Accompagnement des victimes de violence

Pour améliorer l’aide aux personnes victimes de violences conjugales, la mairie d’Orléans, en lien avec son CCAS, la CPAM, la CAF et les structures existantes, met en place un nouveau dispositif d’accompagnement.

En 2016, 123 femmes sont décédées, victimes de leur compagnon ou ex-compagnon. Une victime de viol ou de tentative de viol sur 10 porte plainte. Pour que ces statistiques dramatiques ne soient pas passées sous silence, la mairie d’Orléans lance un dispositif d’accompagnement, complémentaire des actions menées par les différentes structures d’accueil.

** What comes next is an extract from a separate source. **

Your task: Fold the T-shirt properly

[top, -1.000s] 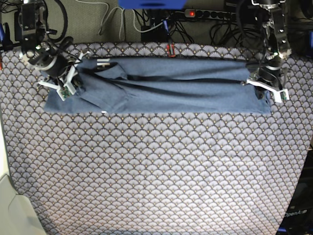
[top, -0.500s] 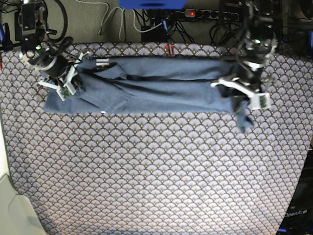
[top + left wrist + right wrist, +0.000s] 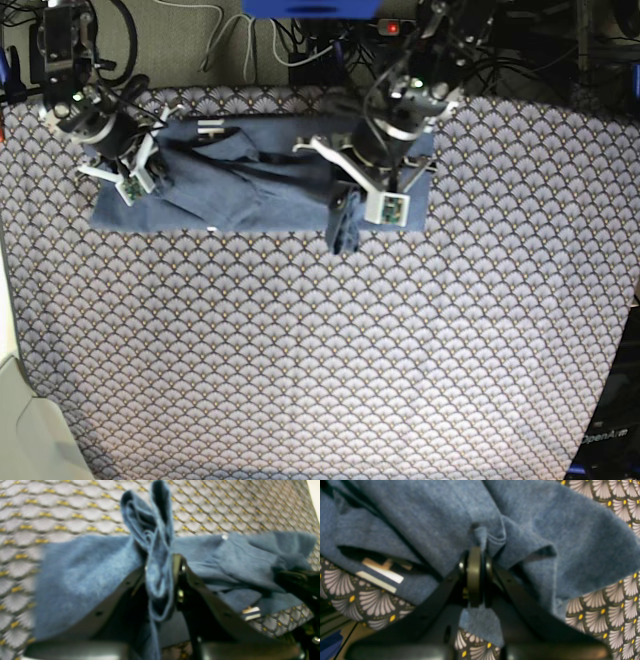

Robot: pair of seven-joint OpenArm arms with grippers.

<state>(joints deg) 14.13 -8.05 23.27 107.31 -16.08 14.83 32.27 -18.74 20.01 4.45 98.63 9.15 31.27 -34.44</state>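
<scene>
Worktop [image 3: 320, 350]: scallop-print cloth. T-shirt [image 3: 240, 175]: folded band along far edge. Left end effector [image 3: 365, 195]: clamped on its end, carried from the far side to mid-band; cross-fold under way. Right end effector [image 3: 125, 165]: clamped on opposite end, unmoved.

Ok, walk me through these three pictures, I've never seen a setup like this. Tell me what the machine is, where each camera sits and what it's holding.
This is a robot with two arms working over a table covered in a fan-patterned cloth. One picture looks down on the whole table; the other two come from cameras mounted on each wrist, looking along the tool. On the cloth lies a blue T-shirt, folded into a long strip. The left tool is shut on one end of it, lifted and carried over the middle, cloth hanging down. The close-up shows fabric bunched between its fingers. The right tool is shut on the other end, near the table.
</scene>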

Ce plan d’amélioration intervient à la suite de la mission conduite par Dominique Tripet, conseillère municipale d’opposition, aux côtés de Alexandrine Leclerc, adjointe à la Famille et aux Solidarités, pour recenser les dispositifs d’accompagnement des personnes victimes de violences conjugales. Il s’articule autour de 3 priorités :

- une ouverture facilité des droits des personnes victimes de violence afin qu’elles puissent bénéficier d’une domiciliation au CCAS, et de manière accélérée, de droits auprès de la CPAM et de la CAF. Une convention tripartite a été signée le 27 novembre 2017 entre le CCAS d’Orléans, le Caisse d’allocations familiales et la Caisse primaire d’assurance maladie afin de coordonner les aides apportées,

- une mise à l’abri pour les femmes et leurs enfants ayant quitté le domicile en urgence avec la création d’un accueil dédié d’ici 2019. Dès 2018, plusieurs « adresses-refuges » seront proposées pour un accueil d’environ 15 jours, doublé d’un accompagnement par les structures et dispositifs existants,

- la mise à jour de l’affiche « femmes victimes de violence » qui recense l’ensemble des contacts utiles pour venir en aide aux personnes victimes de violences conjugales.

Il est également prévu la formalisation d’un partenariat avec l’Ordre des avocats pour un accompagnement juridique des victimes de violence.

Signature de la convention tripartite, le 27 novembre 2017, entre le CCAS d’Orléans, le Caisse d’allocations familiales et la Caisse primaire d’assurance maladie.